• [Description of the task]:
Go over the data and keep only the lines that include "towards".

──────── Data

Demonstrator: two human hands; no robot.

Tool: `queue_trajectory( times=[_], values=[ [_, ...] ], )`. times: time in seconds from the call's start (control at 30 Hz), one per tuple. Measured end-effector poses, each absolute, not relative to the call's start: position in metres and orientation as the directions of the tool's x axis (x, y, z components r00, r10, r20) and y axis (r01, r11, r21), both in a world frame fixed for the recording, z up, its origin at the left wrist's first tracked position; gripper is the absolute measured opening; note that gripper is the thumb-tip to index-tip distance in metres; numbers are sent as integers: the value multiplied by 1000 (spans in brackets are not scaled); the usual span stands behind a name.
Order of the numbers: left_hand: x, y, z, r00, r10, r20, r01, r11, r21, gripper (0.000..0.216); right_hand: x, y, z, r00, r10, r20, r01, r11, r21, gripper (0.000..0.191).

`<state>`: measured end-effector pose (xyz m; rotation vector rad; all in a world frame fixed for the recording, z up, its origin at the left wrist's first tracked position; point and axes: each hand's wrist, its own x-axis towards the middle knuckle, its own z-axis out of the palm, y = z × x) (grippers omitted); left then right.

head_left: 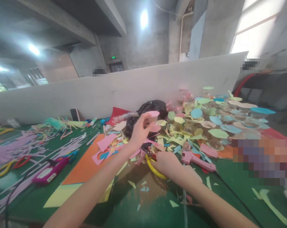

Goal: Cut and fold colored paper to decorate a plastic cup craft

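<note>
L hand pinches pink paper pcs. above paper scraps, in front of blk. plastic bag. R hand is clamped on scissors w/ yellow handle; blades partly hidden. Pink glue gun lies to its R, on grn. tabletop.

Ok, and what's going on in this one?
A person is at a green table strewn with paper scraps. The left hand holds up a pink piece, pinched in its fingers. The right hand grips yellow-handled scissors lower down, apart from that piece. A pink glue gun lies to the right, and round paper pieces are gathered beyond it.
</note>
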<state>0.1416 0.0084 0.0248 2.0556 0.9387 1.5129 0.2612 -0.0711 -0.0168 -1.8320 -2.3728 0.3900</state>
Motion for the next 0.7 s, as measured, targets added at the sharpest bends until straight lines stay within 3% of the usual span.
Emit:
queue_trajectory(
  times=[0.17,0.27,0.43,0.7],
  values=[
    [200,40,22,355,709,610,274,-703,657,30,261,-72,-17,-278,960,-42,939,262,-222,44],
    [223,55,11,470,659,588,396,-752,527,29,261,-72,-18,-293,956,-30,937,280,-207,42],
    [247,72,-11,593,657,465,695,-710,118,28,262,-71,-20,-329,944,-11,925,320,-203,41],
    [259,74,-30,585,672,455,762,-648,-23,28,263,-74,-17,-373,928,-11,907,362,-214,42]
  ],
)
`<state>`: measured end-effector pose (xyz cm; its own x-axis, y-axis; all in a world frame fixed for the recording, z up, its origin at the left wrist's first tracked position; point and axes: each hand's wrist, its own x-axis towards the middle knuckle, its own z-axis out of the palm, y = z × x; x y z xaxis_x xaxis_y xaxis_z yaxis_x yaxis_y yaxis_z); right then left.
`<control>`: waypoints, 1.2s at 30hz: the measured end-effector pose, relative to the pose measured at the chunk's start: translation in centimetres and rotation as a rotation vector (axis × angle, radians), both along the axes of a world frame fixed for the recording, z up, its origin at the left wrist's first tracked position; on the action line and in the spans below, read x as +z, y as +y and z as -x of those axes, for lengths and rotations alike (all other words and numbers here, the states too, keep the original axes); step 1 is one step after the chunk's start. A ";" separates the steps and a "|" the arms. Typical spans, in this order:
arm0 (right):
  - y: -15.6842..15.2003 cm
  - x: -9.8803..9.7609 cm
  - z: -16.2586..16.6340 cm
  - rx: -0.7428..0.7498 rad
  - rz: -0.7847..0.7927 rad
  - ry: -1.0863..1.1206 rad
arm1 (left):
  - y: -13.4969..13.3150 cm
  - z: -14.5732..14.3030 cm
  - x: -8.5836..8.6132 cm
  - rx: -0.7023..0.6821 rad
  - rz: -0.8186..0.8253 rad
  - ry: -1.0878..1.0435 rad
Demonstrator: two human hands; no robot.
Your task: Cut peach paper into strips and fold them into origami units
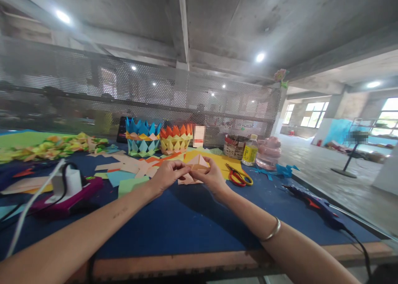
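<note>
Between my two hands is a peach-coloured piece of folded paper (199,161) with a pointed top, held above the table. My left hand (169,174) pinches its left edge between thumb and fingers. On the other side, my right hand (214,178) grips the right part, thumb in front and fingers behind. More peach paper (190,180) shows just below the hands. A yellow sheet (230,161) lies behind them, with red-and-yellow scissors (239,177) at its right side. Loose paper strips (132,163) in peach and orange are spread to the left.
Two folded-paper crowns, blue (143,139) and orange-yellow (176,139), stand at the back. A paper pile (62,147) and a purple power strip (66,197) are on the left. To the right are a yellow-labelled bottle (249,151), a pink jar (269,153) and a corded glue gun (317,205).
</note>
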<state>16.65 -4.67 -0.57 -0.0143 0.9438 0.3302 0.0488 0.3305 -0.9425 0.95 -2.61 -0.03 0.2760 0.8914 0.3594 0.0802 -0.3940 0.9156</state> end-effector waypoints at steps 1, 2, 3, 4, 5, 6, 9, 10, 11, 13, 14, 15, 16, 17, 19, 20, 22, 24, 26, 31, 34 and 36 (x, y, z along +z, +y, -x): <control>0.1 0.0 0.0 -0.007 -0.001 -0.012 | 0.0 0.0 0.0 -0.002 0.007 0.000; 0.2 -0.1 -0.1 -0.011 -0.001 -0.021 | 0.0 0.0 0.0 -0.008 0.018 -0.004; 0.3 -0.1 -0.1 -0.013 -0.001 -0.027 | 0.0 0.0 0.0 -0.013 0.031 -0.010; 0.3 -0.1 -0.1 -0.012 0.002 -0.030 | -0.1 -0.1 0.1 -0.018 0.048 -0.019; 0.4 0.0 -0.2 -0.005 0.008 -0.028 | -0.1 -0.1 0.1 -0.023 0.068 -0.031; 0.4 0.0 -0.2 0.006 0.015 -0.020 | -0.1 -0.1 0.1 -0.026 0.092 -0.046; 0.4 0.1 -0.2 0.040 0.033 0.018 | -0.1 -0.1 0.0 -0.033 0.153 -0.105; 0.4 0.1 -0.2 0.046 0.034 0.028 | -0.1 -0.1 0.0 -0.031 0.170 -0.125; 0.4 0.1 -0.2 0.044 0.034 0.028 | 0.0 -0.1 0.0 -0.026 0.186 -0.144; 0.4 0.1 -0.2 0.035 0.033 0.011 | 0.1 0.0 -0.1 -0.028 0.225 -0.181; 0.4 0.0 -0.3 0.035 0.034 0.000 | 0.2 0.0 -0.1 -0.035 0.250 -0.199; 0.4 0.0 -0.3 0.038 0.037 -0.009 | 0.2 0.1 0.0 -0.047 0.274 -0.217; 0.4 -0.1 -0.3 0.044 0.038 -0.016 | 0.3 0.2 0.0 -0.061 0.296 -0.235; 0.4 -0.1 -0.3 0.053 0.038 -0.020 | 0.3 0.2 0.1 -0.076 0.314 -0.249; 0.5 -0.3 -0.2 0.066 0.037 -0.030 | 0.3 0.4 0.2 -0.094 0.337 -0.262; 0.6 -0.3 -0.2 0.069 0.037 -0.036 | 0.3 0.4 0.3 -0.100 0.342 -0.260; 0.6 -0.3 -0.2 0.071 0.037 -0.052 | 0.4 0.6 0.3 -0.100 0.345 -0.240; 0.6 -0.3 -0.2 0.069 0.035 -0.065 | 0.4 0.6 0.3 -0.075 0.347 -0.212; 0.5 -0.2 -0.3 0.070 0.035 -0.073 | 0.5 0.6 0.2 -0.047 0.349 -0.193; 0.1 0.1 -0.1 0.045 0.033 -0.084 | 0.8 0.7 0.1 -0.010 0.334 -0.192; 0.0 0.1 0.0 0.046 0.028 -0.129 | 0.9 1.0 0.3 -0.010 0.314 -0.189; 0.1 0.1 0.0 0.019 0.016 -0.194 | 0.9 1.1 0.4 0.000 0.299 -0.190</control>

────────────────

• [Written response]:
`<state>`: measured end-effector pose (xyz m; rotation vector rad; all in a world frame fixed for the recording, z up, its origin at the left wrist's first tracked position; point and axes: each hand's wrist, its own x-axis towards the middle knuckle, its own z-axis out of the palm, y = z × x) (grippers omitted); left then right.
`<state>`: measured end-effector pose (xyz cm; its own x-axis, y-axis; all in a world frame fixed for the recording, z up, its origin at the left wrist's first tracked position; point and axes: each hand's wrist, its own x-axis towards the middle knuckle, its own z-axis out of the palm, y = z × x; x y z xaxis_x xaxis_y xaxis_z yaxis_x yaxis_y yaxis_z); right then left.

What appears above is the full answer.